Segundo explicado no seu site, [2] a OMD detetou ainda que “os dados estatísticos apresentados no PNS remontam a 2019, com exceção das doenças orais, cujos dados não vão além de 2014”. Dessa maneira, considera ser necessário “fazer o diagnóstico da situação atual que deverá sustentar um planeamento correto no sentido de colmatar as necessidades existentes” e propõe a realização de um “novo Estudo Nacional de Doenças Orais”.
A entidade recomenda também a inclusão da “saúde oral nas estratégias de intervenção”, o investimento na saúde escolar, para o fomento da “literacia em idades precoces” e intervenção nas cáries “num estádio inicial”, bem como a identificação do “médico dentista como ator de saúde pública”, nomeadamente através da criação da carreira no SNS. [3]

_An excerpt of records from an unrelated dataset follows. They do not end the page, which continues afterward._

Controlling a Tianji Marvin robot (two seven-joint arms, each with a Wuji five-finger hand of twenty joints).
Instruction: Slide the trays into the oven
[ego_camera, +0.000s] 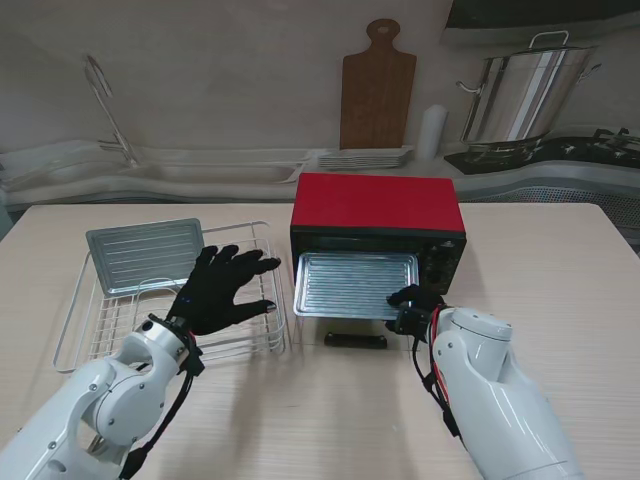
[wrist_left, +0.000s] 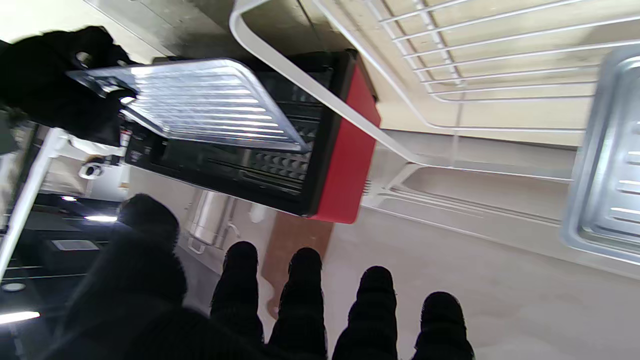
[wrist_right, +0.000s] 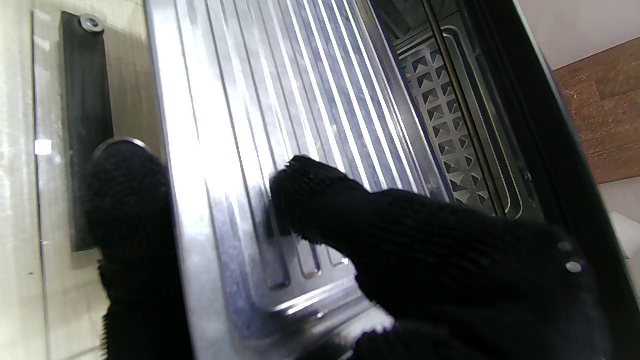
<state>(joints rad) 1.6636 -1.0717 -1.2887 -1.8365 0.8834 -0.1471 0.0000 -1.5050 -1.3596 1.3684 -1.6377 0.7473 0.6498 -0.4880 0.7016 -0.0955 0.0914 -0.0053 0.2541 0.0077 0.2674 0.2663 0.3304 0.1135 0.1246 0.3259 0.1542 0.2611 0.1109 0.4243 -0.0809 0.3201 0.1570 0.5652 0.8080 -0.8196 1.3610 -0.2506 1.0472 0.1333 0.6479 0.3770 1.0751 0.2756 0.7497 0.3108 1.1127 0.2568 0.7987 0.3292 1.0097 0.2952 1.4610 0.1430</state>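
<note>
A red oven (ego_camera: 377, 203) stands at the table's middle with its door (ego_camera: 356, 341) folded down flat toward me. A ribbed metal tray (ego_camera: 355, 283) sticks halfway out of the oven mouth. My right hand (ego_camera: 412, 303) pinches the tray's near right corner, thumb (wrist_right: 320, 195) on top of the ribs and a finger (wrist_right: 127, 200) under the rim. The tray (wrist_left: 200, 105) and oven (wrist_left: 345, 160) also show in the left wrist view. A second tray (ego_camera: 145, 254) lies in the wire rack (ego_camera: 90, 330) at the left. My left hand (ego_camera: 225, 290) hovers over the rack, fingers (wrist_left: 302, 280) spread, holding nothing.
A wooden cutting board (ego_camera: 377, 88), a stack of plates (ego_camera: 365, 158), a white roll (ego_camera: 431, 132) and a steel stockpot (ego_camera: 525, 95) stand on the counter behind the table. A sink (ego_camera: 150, 170) lies at the back left.
</note>
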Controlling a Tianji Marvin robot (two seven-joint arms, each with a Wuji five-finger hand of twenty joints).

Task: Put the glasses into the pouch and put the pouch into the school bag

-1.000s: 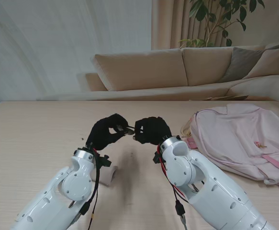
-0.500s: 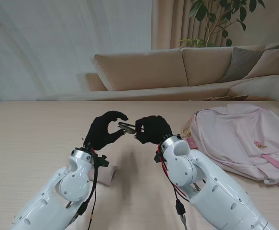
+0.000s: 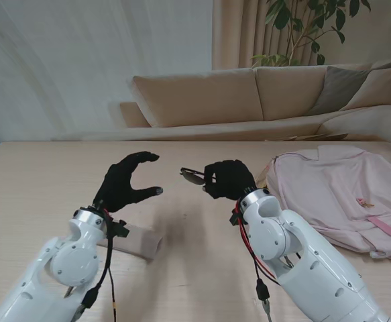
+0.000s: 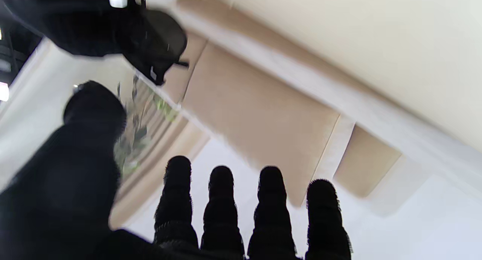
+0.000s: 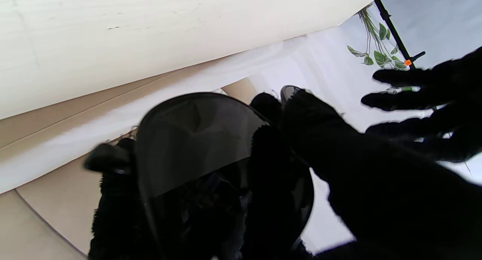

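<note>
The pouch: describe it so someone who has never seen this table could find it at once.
Start from the pink school bag on the right of the wooden table, then cross to the left robot hand. The pouch lies flat just nearer to me than that hand, partly hidden by the forearm. It is the only small, pale beige thing there.

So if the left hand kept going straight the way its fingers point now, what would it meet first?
Probably the glasses held in the right hand: the open left hand faces them across a gap. Depth is unclear, so it might pass just beside them.
</note>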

Por fim, entre outras considerações, apresentou, no seu contributo, as orientações emanadas pela FDI e OMS para as estratégias das políticas de saúde oral, que assentam em três pilares, subscritos pela Ordem.
Da reunião do Conselho Diretivo da OMD saíram ainda decisões como a conversão da bolsa de emprego da OMD para uma bolsa pública, aberta a todos os profissionais da área, e a nomeação do presidente do Centro de Formação Contínua, António Roma Torres, como o novo National Liaison Officer (NLO) na Federação Dentária Internacional (FDI).